The merchandise subject to this investigation is classified in the Harmonized Tariff Schedule of the United States (“HTSUS”) at subheadings 7216.32.0000, 7216.33.0030, 7216.33.0060, 7216.33.0090, 7216.50.0000, 7216.61.0000, 7216.69.0000, 7216.91.0000, 7216.99.0000, 7228.70.3040, and 7228.70.6000. Although the HTSUS subheadings are provided for convenience and customs purposes, the written description of the merchandise under investigation is dispositive.

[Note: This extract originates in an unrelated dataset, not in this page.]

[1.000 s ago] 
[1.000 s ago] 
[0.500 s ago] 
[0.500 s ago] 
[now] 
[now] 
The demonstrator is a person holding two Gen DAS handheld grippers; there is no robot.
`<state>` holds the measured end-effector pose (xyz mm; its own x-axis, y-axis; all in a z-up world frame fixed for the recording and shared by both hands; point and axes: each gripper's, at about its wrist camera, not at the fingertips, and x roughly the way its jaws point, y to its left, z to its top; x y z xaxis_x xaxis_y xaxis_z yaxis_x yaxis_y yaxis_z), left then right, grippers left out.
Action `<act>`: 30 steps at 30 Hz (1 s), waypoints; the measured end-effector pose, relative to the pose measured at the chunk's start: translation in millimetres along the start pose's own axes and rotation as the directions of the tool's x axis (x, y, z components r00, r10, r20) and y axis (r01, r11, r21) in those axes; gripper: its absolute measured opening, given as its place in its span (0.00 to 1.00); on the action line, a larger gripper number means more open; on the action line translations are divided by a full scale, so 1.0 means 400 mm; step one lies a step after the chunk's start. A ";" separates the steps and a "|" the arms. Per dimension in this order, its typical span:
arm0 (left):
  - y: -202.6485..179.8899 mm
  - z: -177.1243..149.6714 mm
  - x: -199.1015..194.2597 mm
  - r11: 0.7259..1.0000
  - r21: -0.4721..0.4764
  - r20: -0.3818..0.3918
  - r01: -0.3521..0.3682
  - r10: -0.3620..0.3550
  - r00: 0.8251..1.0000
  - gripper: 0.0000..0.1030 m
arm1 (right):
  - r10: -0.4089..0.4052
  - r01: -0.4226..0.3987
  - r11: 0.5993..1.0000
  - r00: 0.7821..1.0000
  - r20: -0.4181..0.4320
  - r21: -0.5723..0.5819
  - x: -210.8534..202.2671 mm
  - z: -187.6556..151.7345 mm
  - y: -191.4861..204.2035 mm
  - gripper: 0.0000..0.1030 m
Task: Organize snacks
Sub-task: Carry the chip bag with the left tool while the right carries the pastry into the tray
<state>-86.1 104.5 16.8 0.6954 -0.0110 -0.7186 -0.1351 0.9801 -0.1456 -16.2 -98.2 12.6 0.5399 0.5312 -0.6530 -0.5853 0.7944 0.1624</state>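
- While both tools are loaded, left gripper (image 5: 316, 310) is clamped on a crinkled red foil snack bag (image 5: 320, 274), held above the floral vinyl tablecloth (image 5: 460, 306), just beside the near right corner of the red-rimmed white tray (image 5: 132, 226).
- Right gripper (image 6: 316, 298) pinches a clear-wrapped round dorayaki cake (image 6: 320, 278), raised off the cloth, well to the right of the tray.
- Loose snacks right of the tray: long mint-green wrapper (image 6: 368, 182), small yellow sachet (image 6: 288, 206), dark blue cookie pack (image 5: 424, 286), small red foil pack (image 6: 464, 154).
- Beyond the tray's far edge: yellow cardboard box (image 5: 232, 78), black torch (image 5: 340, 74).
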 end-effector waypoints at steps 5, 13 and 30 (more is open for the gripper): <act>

In accordance with the preamble to our regulations (see Antidumping Duties; Countervailing Duties, 62 FR 27296, 27323 (May 19, 1997)), we set aside a period of time for parties to raise issues regarding product coverage and encouraged all parties to submit comments within 20 calendar days of publication of the Initiation Notice (see 66 FR 33048-33049). Interested parties submitted such comments by July 10, 2001. Additional comments were subsequently submitted by interested parties.
Pursuant to the Department's solicitation of scope comments in the Initiation Notice, interested parties in this and the concurrent structural steel beams investigations request that the following products be excluded from the scope of the investigations: (1) Beams of grade A913/65 and (2) forklift mast profiles.
With respect to the scope-exclusion requests for the A913/65 beam and forklift mast profiles, the interested parties rely upon 19 CFR 351.225(k)(2) and reason that, in general, these products differ from the structural steel beams covered by the scope of the investigations in terms of physical characteristics, ultimate uses, purchaser expectations, channels of trade, manner of advertising and display and/or price. They also argue that these products are not produced by the petitioners.
In considering whether these products should be included within the scope of the investigations, we analyzed the arguments submitted by all of the interested parties in the context of the criteria enumerated in the court decision Diversified Products Corp. v. United States, 572 F. Supp. 883, 889 (CIT 1983) (“Diversified”). For these analyses, we relied upon the petition, the submissions by all interested parties, the International Trade Commission's (“ITC”) preliminary determination, and other information.
After considering the respondent's comments and the petitioners' objections to the exclusion requests regarding the A913/65 beam, we find that the description of this grade of structural steel beam is dispositive such that further consideration of the criteria provided in their submissions is unnecessary. Furthermore, the description of the merchandise contained in the relevant submissions pertaining to this grade of beam does not preclude this product from being within the scope of the investigations. Accordingly, we preliminarily determine that the A913/65 beam does not constitute a separate class or kind of merchandise and, therefore, falls within the scope as defined in the petition.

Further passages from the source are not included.